Ziduo Yang; Weihe Zhong; Qiujie Lv; Tiejun Dong; Guanxing Chen; Calvin Yu-Chian Chen

doi:10.1109/TPAMI.2024.3400515

Interaction-Based Inductive Bias in Graph Neural Networks: Enhancing Protein-Ligand Binding Affinity Predictions From 3D Structures

IEEE Trans Pattern Anal Mach Intell. 2024 May 13:PP. doi: 10.1109/TPAMI.2024.3400515. Online ahead of print.

Authors

Ziduo Yang, Weihe Zhong, Qiujie Lv, Tiejun Dong, Guanxing Chen, Calvin Yu-Chian Chen

PMID: 38739515
DOI: 10.1109/TPAMI.2024.3400515

Abstract

Inductive bias in machine learning (ML) is the set of assumptions describing how a model makes predictions.
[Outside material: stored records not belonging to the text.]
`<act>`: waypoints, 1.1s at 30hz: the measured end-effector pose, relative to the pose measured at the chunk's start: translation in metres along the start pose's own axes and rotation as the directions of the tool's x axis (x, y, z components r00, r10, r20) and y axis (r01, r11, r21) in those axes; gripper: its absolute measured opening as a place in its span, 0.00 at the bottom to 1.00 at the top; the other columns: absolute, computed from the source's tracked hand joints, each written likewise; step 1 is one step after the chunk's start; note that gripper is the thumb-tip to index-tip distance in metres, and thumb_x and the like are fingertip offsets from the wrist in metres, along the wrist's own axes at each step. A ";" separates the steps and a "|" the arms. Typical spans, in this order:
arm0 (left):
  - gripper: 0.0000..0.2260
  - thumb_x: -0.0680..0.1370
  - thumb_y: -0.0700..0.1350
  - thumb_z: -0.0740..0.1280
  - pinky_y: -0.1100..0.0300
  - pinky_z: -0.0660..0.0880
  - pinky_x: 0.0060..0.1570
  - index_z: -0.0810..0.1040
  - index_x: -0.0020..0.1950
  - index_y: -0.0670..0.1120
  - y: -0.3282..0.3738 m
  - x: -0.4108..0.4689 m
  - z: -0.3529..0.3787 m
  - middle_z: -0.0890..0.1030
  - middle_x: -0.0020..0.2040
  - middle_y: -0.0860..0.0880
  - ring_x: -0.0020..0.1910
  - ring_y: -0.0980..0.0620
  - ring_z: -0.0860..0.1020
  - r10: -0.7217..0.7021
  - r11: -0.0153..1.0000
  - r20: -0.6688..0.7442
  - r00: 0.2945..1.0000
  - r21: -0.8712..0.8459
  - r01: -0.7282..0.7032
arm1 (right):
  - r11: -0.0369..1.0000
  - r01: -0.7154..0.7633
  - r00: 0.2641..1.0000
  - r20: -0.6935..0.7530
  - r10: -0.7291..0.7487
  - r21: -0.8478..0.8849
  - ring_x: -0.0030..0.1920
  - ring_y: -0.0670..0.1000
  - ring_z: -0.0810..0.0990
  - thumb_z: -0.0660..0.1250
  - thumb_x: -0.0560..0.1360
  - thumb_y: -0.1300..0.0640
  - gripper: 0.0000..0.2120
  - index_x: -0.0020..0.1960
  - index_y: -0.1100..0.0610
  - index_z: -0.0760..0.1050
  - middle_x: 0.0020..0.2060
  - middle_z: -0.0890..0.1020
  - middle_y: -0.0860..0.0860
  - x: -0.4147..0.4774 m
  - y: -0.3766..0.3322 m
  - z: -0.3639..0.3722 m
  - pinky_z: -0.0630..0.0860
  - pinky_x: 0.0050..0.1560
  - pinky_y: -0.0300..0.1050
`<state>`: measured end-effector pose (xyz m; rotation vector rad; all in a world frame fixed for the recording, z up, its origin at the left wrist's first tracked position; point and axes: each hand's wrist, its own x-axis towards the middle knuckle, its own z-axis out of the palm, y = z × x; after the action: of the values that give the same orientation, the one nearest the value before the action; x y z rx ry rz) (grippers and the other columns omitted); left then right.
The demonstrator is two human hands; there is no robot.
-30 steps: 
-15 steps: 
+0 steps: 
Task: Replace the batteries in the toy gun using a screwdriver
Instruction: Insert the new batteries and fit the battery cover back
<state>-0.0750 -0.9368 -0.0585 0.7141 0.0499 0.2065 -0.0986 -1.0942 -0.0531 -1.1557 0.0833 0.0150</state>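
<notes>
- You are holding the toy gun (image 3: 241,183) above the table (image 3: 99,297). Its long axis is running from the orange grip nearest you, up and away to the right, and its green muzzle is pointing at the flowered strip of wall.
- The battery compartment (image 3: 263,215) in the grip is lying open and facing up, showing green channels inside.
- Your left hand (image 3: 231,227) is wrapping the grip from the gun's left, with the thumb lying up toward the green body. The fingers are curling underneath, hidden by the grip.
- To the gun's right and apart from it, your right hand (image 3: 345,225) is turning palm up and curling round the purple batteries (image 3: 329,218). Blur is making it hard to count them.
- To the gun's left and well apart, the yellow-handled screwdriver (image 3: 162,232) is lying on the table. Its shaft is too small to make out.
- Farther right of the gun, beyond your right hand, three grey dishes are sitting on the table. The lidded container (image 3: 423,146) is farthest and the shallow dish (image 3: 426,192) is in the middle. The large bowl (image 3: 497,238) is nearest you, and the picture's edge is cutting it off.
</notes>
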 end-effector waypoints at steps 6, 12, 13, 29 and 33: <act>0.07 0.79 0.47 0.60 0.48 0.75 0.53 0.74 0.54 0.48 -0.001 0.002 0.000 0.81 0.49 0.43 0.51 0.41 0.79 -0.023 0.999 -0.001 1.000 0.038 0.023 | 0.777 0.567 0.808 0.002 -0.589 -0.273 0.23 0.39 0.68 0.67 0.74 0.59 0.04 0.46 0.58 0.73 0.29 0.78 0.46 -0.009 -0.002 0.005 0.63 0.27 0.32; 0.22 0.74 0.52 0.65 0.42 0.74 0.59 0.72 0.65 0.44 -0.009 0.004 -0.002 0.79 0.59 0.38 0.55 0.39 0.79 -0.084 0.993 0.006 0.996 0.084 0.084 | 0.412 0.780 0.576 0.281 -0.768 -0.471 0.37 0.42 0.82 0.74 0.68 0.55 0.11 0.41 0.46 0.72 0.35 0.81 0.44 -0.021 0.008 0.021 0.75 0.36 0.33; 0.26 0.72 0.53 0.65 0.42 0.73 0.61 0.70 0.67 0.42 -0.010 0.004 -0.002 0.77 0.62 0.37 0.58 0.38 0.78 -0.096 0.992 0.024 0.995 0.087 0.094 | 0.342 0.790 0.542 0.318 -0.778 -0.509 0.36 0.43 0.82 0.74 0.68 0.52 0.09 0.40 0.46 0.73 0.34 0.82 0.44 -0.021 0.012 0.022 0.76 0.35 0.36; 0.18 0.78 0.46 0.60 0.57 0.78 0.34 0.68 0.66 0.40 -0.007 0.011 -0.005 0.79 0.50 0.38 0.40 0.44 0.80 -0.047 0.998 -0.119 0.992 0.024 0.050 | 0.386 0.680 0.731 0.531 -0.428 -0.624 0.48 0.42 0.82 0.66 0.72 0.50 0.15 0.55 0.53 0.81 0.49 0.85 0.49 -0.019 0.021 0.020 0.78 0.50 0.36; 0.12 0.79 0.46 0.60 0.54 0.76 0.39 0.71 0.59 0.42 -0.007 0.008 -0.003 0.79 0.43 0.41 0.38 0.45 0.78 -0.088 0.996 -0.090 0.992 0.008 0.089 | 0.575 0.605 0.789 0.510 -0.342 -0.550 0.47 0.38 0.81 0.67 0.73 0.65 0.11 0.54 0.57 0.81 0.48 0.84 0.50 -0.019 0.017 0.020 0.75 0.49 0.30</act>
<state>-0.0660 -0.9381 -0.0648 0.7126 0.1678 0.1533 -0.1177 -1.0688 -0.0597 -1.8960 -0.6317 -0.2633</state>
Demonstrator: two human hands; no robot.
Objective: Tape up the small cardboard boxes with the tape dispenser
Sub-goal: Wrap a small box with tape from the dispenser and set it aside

Different ML-based methods for protein-ligand binding affinity (PLA) prediction have different inductive biases, leading to different levels of generalization capability and interpretability. Intuitively, the inductive bias of an ML-based model for PLA prediction should fit in with biological mechanisms relevant for binding to achieve good predictions with meaningful reasons. To this end, we propose an interaction-based inductive bias to restrict neural networks to functions relevant for binding with two assumptions: (1) A protein-ligand complex can be naturally expressed as a heterogeneous graph with covalent and non-covalent interactions; (2) The predicted PLA is the sum of pairwise atom-atom affinities determined by non-covalent interactions. The interaction-based inductive bias is embodied by an explainable heterogeneous interaction graph neural network (EHIGN) for explicitly modeling pairwise atom-atom interactions to predict PLA from 3D structures. Extensive experiments demonstrate that EHIGN achieves better generalization capability than other state-of-the-art ML-based baselines in PLA prediction and structure-based virtual screening. More importantly, comprehensive analyses of distance-affinity, pose-affinity, and substructure-affinity relations suggest that the interaction-based inductive bias can guide the model to learn atomic interactions that are consistent with physical reality. As a case study to demonstrate practical usefulness, our method is tested for predicting the efficacy of Nirmatrelvir against SARS-CoV-2 variants. EHIGN successfully recognizes the changes in the efficacy of Nirmatrelvir for different SARS-CoV-2 variants with meaningful reasons.